Originally posted by Mountain Man

Most people are unaware that there is already normal business dealings between North and South Korea, including regular rail service.

In the meantime, South Korea has a buffer state between them and China.

South Korea needs to assume their own defense and security, however; time to stop living off of America when their economy is better off than ours.

This is why I say despite all the parodies and empty threats from North Korea, they know exactly what they are doing. They're not idiots. Their nuclear cards and empty threats are based on their geopolitics. And yes, Mountain Man is right about business relationships between North and South. I'm not sure about the railway, but North Korea has a special economic zone just above the DMZ border called Kaesong... (name could be wrong) where South Korean conglomerates invested (and continue to invest) for cheap manufacturing bases and still utilize skilled and determined North Korean labor. It's not perfect; every time when they make threats and bomb shits like they did in Yeongpeng, they close the zone for a while to throw some fits... but they consistently reopen because even dictators realize the importance of steady cash flow. I don't blame North Korea too much though; when they have 99 problems, it's hard to simply reform like the world demands them to do without causing massive chaos and anarchy. 

But I strongly disagree with the fact that South Korea is spoiled by US military. Let's be frank, American military isn't stupid despite what anti-American movements say using Iraq War and making Bush parody youtube clips. American troops aren't there to bail out Koreans... they need to be there for geopolitical reasons. They get an established military bases in the middle of Far East Asia not only to keep the North Koreans in check symbolically (let's face it, if North Koreans start their blitzkrieg, 20,000 Americans won't do shit against millions of brainwashed North Koreans lol), but it's also to show commitment to the Japs that Americans is still a committed ally. To Chinese, it's a living reminder that US still has cards to play in Far East. South Koreans no longer receive substantial aids from US anymore, and they are investing heavily to develop their own military complex (such as their  own standard issue weapons, artillery system like K9 which are used domestically and also exported to Turkey... etc etc, and K2 Black Panther looks pretty cool... even if it is prohibitively expensive and they only have a handful). Koreans pay to get American aircrafts in full. It's not a charity case. 

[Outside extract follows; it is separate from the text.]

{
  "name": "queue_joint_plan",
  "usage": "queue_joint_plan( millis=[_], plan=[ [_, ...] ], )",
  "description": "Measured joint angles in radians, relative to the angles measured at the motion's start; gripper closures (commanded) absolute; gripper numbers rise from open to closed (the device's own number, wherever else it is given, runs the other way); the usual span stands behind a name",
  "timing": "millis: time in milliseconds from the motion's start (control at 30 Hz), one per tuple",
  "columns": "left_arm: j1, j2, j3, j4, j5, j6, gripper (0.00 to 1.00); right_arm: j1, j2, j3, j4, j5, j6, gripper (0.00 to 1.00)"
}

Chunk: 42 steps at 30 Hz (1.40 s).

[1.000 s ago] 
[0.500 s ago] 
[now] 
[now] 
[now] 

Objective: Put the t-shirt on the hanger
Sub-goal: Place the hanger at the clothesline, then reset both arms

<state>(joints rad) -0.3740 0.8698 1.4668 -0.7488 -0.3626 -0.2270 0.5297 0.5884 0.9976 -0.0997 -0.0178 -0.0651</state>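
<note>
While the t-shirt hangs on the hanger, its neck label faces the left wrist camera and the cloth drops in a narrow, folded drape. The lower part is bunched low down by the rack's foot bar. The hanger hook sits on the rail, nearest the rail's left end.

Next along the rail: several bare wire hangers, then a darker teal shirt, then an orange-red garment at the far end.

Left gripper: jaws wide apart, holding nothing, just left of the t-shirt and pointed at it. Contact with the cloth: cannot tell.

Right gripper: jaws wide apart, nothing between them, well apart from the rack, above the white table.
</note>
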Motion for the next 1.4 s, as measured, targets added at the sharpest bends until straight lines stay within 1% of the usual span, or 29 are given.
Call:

Originally posted by Windemere

The people of both of the Koreas are similar ethnically and culturally, and they share a common history. At times in the long-ago past, the North (Koguryo) and the South (Paekche) were separated under different regimes, but they successfully re-united.  It's only politics that keeps  the North and South  apart now. If both regimes could modify their political stances, a reunification would be possible. It would be difficult in the short run, due to their confrontational politics, but in the long run it could be to their benefit.

I cannot disagree more. It appears that way, but over 60 years of segregation forced the Koreans to have some divergence with cultures. Many North Korean refugees in South Korea have trouble assimilating to highly competitive South Korean society despite their hatred for iron-fist communist rules. They still share fundamental aspects of culture and language but to say they will join hands and just let the society merge into one is a nationalistic fantasy.